Some visitors prefer to rent a car for the duration of their vacations in Stockholm so they can explore the city and its outskirts at their leisure. If you plan to hire a car, for your Stockholm sojourn, you would do well as to contact Fare Buzz before you leave for the Swedish capital, for Fare Buzz offers affordable and well priced car rentals for Stockholm which can be reserved via its regular booking platforms. Parking is relatively easy to find in Stockholm as the city is equipped with many parking garages and even offers street parking at marked spaces in the city.
Where to shop in Stockholm
Stockholm’s main shopping area is centered on its city center. The area of Drottninggatan leading onto Hamngatan, constitutes this main shopping district of the city. This retail hub plays host to various department stores like Nordiska Kompaniet, a bastion of high-end retail offering various upmarket Scandinavian brands like Gant, J. Lindeberg Fillipa K. Acne and Tiger amongst others.

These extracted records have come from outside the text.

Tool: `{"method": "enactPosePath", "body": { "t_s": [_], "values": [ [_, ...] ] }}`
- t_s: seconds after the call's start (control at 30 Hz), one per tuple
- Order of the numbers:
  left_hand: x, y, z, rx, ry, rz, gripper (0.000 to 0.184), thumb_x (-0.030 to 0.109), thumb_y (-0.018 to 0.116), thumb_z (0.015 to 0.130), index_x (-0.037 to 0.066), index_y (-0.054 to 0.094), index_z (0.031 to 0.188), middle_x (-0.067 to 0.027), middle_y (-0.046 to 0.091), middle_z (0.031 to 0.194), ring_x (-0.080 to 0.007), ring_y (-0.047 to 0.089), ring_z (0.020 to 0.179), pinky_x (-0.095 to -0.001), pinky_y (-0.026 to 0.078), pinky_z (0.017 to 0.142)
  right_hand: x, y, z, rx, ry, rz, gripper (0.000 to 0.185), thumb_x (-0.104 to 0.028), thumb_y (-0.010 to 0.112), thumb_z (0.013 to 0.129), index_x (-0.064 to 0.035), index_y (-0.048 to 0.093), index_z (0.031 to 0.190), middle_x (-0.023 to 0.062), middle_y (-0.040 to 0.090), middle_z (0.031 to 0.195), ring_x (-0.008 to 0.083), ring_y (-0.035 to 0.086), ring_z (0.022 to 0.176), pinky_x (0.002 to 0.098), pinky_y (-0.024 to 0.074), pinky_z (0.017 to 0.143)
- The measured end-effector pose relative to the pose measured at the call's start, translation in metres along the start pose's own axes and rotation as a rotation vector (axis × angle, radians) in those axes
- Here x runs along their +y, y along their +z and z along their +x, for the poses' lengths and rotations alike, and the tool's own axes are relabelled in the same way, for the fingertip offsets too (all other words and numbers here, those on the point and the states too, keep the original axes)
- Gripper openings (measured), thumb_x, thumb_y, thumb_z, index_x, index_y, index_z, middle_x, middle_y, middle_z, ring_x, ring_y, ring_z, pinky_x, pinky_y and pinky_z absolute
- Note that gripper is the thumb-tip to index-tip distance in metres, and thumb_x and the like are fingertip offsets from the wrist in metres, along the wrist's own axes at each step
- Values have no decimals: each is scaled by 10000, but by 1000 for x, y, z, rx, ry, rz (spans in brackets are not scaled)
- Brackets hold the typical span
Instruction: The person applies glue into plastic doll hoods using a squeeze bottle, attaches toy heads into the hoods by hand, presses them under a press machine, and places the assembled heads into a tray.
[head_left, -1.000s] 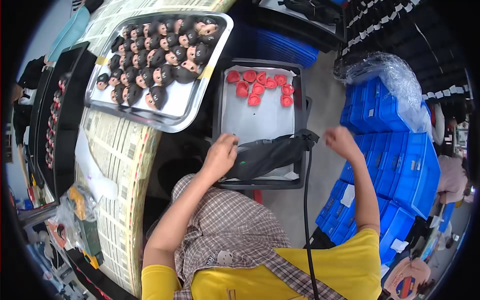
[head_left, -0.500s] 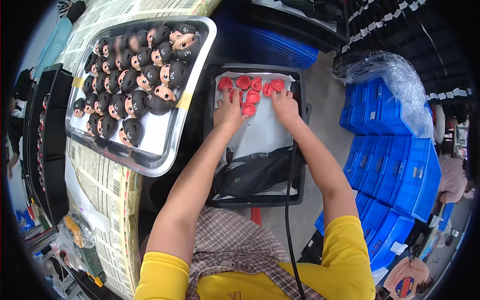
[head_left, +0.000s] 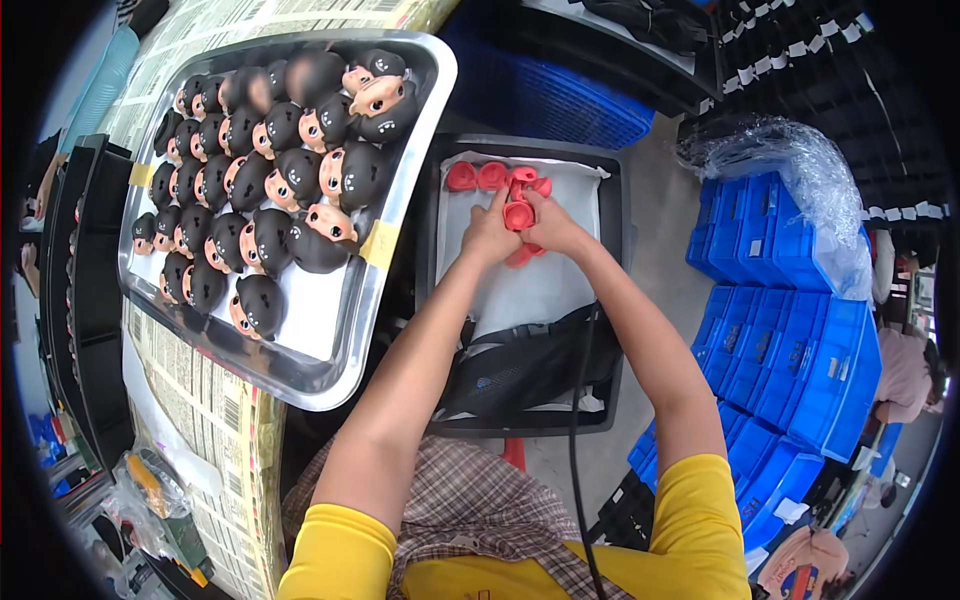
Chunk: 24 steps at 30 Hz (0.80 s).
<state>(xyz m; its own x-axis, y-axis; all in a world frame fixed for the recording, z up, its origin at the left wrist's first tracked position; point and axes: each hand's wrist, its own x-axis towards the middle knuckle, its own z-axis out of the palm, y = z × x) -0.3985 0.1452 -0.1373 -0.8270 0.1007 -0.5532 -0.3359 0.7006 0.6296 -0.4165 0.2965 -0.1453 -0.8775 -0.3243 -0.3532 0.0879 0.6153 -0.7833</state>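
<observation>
Several small red cup-shaped pieces (head_left: 491, 177) lie on a white sheet (head_left: 500, 296) in a black tray (head_left: 617, 330). My left hand (head_left: 490, 236) reaches into the group from the left, its fingers closed against a red piece. From the other side, my right hand (head_left: 553, 226) closes its thumb and fingers on the same cluster. One round red cup (head_left: 519, 215) sits between the two hands, its hollow side toward me. Other red pieces show just beyond my fingertips and below the hands. My fingers partly hide the exact grip.
At left, a metal tray (head_left: 345, 385) holds many black-haired doll heads (head_left: 258, 305). Black fabric (head_left: 515, 365) lies in the near part of the black tray, with a dark cable (head_left: 575, 450) hanging across. Blue bins (head_left: 800, 350) are stacked at right, plastic wrap (head_left: 790, 180) over them.
My hands have come together, the right one moving left. The red pieces near them are now bunched between the hands. The view has shifted slightly.
</observation>
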Motion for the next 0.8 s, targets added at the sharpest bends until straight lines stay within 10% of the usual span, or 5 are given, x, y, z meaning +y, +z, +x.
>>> {"method": "enactPosePath", "body": {
  "t_s": [0.1, 0.2, 0.23, 0.5, 0.8],
  "values": [
    [-29, 2, 7, -140, 72, -525, 892, 189, 682, 688, 220, 267, 1477, -197, 367, 1421, -330, 529, 1173, -439, 455, 933, -42, 1, -17, -132, 259, 472, 416, -60, 635, 717, 16, 571, 1120, 103, 646, 940, 204, 660, 783, 344, 534, 608],
    [-11, -20, -39, -291, -196, -1229, 773, 338, 646, 755, 198, 342, 1451, -134, 464, 1363, -287, 497, 1193, -530, 397, 927, -44, 14, -23, -37, 136, 331, 342, -80, 594, 733, 0, 574, 1064, 144, 650, 854, 260, 674, 705, 368, 554, 484],
    [-9, -18, -45, -271, -215, -1259, 652, 513, 580, 823, 201, 442, 1380, -84, 526, 1304, -262, 508, 1156, -584, 361, 899, -51, 12, -28, -30, 123, 235, 319, -81, 585, 734, 5, 582, 1040, 158, 654, 835, 271, 675, 708, 376, 551, 510],
    [-26, -5, -68, -416, -149, -1506, 469, 485, 594, 876, 186, 520, 1229, -64, 570, 1200, -232, 555, 1067, -468, 429, 867, -88, -3, -66, -216, -153, -327, 267, -88, 614, 673, 32, 632, 912, 239, 654, 822, 390, 651, 771, 415, 519, 718],
    [-44, -14, -132, -613, -12, -1583, 533, 418, 602, 869, 118, 473, 1291, -134, 520, 1290, -337, 537, 1162, -591, 429, 942, -104, -21, -110, -518, -231, 225, 566, -37, 680, 745, 6, 507, 1282, 169, 635, 1048, 220, 614, 961, 317, 481, 864]
  ]
}}
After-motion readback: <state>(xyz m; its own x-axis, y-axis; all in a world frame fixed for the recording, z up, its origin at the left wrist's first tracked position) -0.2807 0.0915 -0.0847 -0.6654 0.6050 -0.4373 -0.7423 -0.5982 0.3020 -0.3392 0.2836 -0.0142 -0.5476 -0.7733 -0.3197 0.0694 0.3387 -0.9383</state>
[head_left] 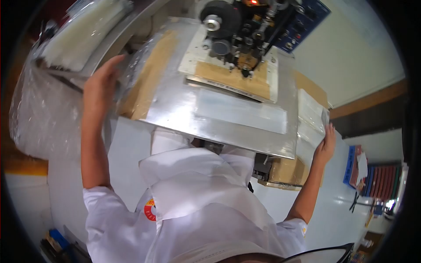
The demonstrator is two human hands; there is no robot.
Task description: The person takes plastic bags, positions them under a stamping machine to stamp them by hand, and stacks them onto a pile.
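Observation:
My left hand (101,81) is raised at the left with its fingers stretched out. It holds nothing that I can see and is near the plastic-covered left edge of the steel worktop (175,109). My right hand (324,147) reaches past the worktop's right side. Its extended fingers touch the outer edge of a stack of clear plastic bags (310,116), and I cannot see a grip on any bag. A flat translucent plastic strip (241,111) lies on the worktop, in front of a coding machine (239,44) with a white base and black rollers.
Brown tape (151,74) covers the worktop's left part. Clear plastic sleeves (85,37) lie on a metal tray at upper left, with a big plastic bag (48,114) hanging below. A cardboard box (287,171) stands at right. Binders (383,180) line the far right. A blue control panel (302,24) is behind.

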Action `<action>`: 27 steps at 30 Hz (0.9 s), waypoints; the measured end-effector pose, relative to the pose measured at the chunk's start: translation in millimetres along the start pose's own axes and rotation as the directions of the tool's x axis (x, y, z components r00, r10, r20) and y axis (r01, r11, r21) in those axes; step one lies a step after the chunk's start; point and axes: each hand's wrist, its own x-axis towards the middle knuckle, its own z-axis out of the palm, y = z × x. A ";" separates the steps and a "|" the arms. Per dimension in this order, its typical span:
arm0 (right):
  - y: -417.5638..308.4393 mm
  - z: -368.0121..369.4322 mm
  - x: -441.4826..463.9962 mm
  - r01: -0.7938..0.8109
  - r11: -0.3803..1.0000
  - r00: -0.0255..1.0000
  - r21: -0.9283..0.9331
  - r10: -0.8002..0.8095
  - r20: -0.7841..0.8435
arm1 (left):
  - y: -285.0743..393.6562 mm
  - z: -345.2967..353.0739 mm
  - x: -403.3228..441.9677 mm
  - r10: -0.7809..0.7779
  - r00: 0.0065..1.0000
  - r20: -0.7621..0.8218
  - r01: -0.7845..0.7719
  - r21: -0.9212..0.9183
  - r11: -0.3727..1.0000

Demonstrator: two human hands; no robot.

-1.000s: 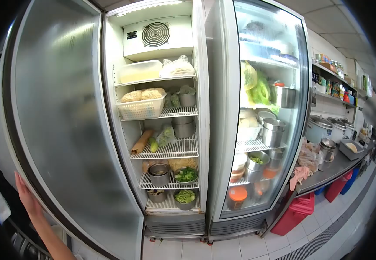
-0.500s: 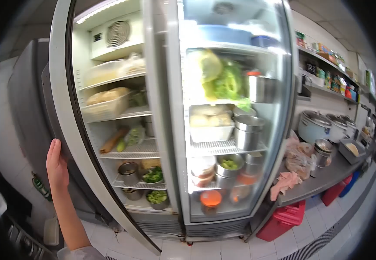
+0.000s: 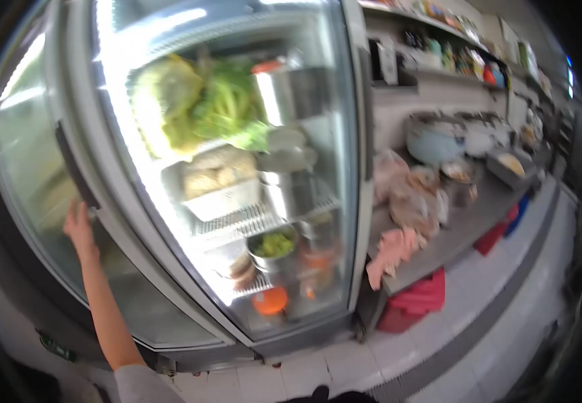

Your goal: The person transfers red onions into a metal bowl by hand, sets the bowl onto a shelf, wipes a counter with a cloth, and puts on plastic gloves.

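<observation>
My left hand is stretched out at the left door of a glass-fronted fridge, near the lower end of its dark handle. Its fingers look extended and hold nothing; blur hides whether they touch the glass. That door now lies across the left compartment, but I cannot tell if it is fully closed. Behind the closed right door sit leafy greens, a white tub of pale food, a metal pot with green pieces and a container with an orange lid. My right hand is out of view.
To the right runs a metal counter with plastic bags, a pink cloth, large lidded cookers and a grey tray. Red bins stand below. Above, shelves carry bottles and packets.
The left fridge door has swung from open to across its compartment, my left hand moving with it. My view has turned to the right and tilted.
</observation>
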 end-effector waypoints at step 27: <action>78.8 -80.1 -88.5 -0.785 0.045 0.388 0.618 0.813 0.434 | 190.3 384.9 -645.1 0.415 -0.095 0.905 -0.336 -0.421 0.842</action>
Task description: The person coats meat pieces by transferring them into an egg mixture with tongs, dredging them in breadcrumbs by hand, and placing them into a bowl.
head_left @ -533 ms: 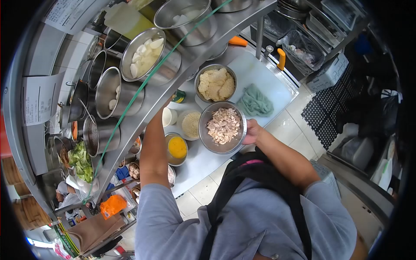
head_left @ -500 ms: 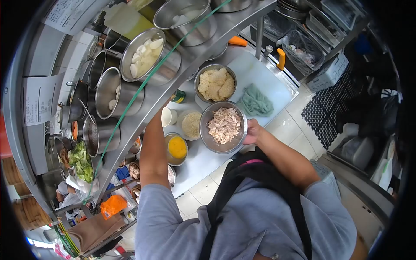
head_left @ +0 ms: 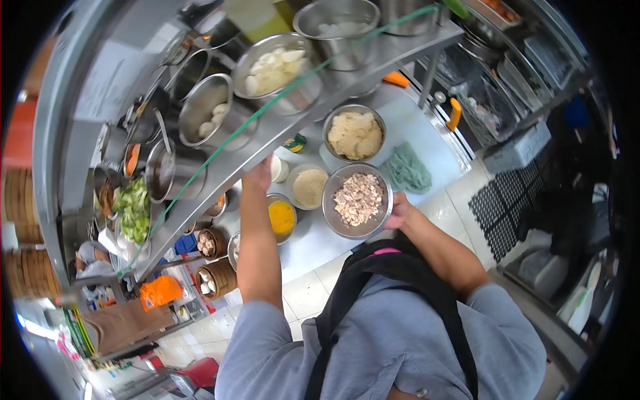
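Observation:
My right hand (head_left: 399, 212) grips the rim of a steel bowl (head_left: 334, 217) with chopped pinkish meat (head_left: 359, 199) in it. My left hand (head_left: 259, 175) reaches in under the edge of the steel shelf, which hides its fingers. Near it are a white cup (head_left: 280, 169) and a green can (head_left: 294, 143). Beside the meat bowl stand a bowl of pale grains or crumbs (head_left: 309, 187) and a bowl of beaten egg (head_left: 281, 217). Behind it, another bowl holds a pale yellow mash-like food (head_left: 355, 135).
A steel shelf (head_left: 280, 127) with several metal pots overhangs the counter on the left. A green cloth (head_left: 408, 168) lies on a pale cutting board (head_left: 443, 157). Bamboo steamers (head_left: 217, 279) stand at lower left. An orange handle (head_left: 455, 115) juts out at the board's right.
The view has shifted, so the scene sits farther right. My left hand has come partly out from behind the shelf edge. My right hand keeps its grip on the meat bowl.

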### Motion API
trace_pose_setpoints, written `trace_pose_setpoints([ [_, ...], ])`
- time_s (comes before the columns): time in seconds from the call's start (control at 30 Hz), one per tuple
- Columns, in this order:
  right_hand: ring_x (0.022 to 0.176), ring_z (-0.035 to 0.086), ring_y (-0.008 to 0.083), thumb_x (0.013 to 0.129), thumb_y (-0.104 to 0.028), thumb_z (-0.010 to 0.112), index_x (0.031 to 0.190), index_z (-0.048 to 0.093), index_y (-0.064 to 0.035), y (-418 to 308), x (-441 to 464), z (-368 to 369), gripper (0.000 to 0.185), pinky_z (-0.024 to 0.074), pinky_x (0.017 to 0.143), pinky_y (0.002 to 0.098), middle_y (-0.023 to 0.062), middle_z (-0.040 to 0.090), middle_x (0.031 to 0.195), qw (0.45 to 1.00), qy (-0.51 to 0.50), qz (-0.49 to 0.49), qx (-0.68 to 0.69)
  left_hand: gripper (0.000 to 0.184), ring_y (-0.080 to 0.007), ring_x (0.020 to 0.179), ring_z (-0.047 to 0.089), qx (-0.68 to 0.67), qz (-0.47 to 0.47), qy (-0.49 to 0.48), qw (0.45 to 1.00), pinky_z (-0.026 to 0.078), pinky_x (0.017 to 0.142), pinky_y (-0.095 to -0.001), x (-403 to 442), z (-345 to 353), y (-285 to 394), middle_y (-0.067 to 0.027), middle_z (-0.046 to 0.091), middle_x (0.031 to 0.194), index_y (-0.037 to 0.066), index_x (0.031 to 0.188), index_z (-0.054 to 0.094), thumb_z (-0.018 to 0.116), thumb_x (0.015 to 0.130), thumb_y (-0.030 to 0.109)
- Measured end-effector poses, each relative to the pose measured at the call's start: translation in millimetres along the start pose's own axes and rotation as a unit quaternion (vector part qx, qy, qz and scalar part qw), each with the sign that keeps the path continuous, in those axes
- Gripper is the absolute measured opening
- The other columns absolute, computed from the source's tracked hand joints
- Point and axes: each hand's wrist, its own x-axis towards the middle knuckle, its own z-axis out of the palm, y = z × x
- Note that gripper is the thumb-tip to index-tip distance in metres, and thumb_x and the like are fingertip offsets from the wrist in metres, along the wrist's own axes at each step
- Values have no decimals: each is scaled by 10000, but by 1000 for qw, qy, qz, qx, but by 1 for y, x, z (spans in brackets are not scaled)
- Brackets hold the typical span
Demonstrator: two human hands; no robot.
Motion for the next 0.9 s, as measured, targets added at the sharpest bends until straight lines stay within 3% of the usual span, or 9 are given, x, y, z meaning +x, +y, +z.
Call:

Also located here are various other department stores like PUB (the oldest department store in Stockholm) and Åhléns Stockholm City, a one stop shop that caters to every shopping need. Aside from these department stores, the area also hosts various outlets of mass market retail like Zara and H&M. Gallerian located within downtown Stockholm, is the city’s first mall which hosts 80 stores along with an assortment of cafes and restaurants.
Birger Jarlsgatan is the city’s power-shopping boulevard littered with stores of luxe brands like Gucci, Orrefors/Kosta Boda, Georg Jensen, Louis Vuitton, Hugo Boss and so forth.
Non-European Union residents can avail of tax-free shopping privileges for goods that they intended to take with them outside Sweden. Refunds range from 12.5 percent to 17.5 percent for every purchase over SEK 200 made in shops, which sport the Global Refund sign.
After you have made your purchase at a Global Refund store, simply ask for and fill up the refund form. On leaving the country present the form with receipts attached to the customs officials at the airport. They may ask to inspect the merchandise, while they validate your Global Refund Check. You can then collect the refund in cash at the Cash Refund Office or then receive it by check or as a refund to your credit card.
Where to eat in Stockholm
Packed with restaurants serving food from across the globe, Stockholm is a great place to dine out. Yet amongst all the international eats on offer, you will also be served the best of Swedish cuisine often in contemporary forms. Swedish cuisine largely features much game, fish and shell fish along with a host of fresh produce and popular native Swedish ingredients like pickled herring, lingonberries and salmon.
If you are in the mood for classic Swedish cuisine do try restaurants like Den Gyldene Freden in Stockholm’s Old Town area, Sollidens restaurang at the Skansen Open-Air Museum and Operakällarens bakficka, a café known for its open sandwiches.
Moreover, Stockholm’s restaurants aim to cater to all budgets and listed below are some popular haunts Boqueria, Speceriet and Tradition (budget dining), Bar Nombre, Chez Betty and Ekstedt (mid-range restaurants) and Esperanto, Gastrologik and Frantzen/Lindeberg (luxe dining).
Nightlife in Stockholm
Stockholm boasts of an extremely vibrant nightlife scene. The city’s many bars, dance clubs, cocktail lounges, jazz clubs are scattered all over the city in areas like Stureplan, Östermalm and Sodermalm. Popular nightlife haunts in Stockholm currently include establishments like Spy Bar, Hotellet, Fasching, Patricia(a party boat that hosts many bars and is a favored nightlife spot in the summers ), Café Opera, Absolut Icebar and Casino Cosmopol.